* ABOUT THIS EXERCISE *
This exercise asks for an exact transcription of every entry.

* EXERCISE MATERIAL *

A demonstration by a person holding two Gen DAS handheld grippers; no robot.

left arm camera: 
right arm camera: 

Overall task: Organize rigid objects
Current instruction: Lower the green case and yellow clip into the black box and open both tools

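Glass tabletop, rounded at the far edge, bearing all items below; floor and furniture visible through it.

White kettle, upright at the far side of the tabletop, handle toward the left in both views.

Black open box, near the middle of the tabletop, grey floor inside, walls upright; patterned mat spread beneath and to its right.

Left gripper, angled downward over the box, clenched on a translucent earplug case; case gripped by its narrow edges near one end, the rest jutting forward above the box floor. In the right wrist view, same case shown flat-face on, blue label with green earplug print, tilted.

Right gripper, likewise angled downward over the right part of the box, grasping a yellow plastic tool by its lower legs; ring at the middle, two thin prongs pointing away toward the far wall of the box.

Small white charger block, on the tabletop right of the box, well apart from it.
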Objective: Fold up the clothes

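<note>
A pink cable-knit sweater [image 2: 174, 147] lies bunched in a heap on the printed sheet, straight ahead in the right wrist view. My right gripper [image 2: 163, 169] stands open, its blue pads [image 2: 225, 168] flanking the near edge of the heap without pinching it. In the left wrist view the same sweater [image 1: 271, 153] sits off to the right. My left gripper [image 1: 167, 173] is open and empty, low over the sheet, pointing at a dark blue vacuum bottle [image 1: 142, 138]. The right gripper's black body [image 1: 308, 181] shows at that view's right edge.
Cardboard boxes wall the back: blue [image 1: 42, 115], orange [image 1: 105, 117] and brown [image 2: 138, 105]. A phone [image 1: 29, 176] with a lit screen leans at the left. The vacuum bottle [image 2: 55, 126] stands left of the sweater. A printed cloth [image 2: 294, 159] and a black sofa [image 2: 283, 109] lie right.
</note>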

* EXPECTED ANSWER *
A demonstration by a person holding two Gen DAS handheld grippers; no robot.

left arm camera: 
right arm camera: 

Overall task: Organize rigid objects
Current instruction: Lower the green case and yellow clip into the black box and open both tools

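Glass tabletop, rounded at the far edge, bearing all items below; floor and furniture visible through it.

White kettle, upright at the far side of the tabletop, handle toward the left in both views.

Black open box, near the middle of the tabletop, grey floor inside, walls upright; patterned mat spread beneath and to its right.

Left gripper, angled downward over the box, clenched on a translucent earplug case; case gripped by its narrow edges near one end, the rest jutting forward above the box floor. In the right wrist view, same case shown flat-face on, blue label with green earplug print, tilted.

Right gripper, likewise angled downward over the right part of the box, grasping a yellow plastic tool by its lower legs; ring at the middle, two thin prongs pointing away toward the far wall of the box.

Small white charger block, on the tabletop right of the box, well apart from it.
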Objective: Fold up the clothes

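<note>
A pink cable-knit sweater [image 2: 174, 147] lies bunched in a heap on the printed sheet, straight ahead in the right wrist view. My right gripper [image 2: 163, 169] stands open, its blue pads [image 2: 225, 168] flanking the near edge of the heap without pinching it. In the left wrist view the same sweater [image 1: 271, 153] sits off to the right. My left gripper [image 1: 167, 173] is open and empty, low over the sheet, pointing at a dark blue vacuum bottle [image 1: 142, 138]. The right gripper's black body [image 1: 308, 181] shows at that view's right edge.
Cardboard boxes wall the back: blue [image 1: 42, 115], orange [image 1: 105, 117] and brown [image 2: 138, 105]. A phone [image 1: 29, 176] with a lit screen leans at the left. The vacuum bottle [image 2: 55, 126] stands left of the sweater. A printed cloth [image 2: 294, 159] and a black sofa [image 2: 283, 109] lie right.
</note>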

That completes the answer to the exercise.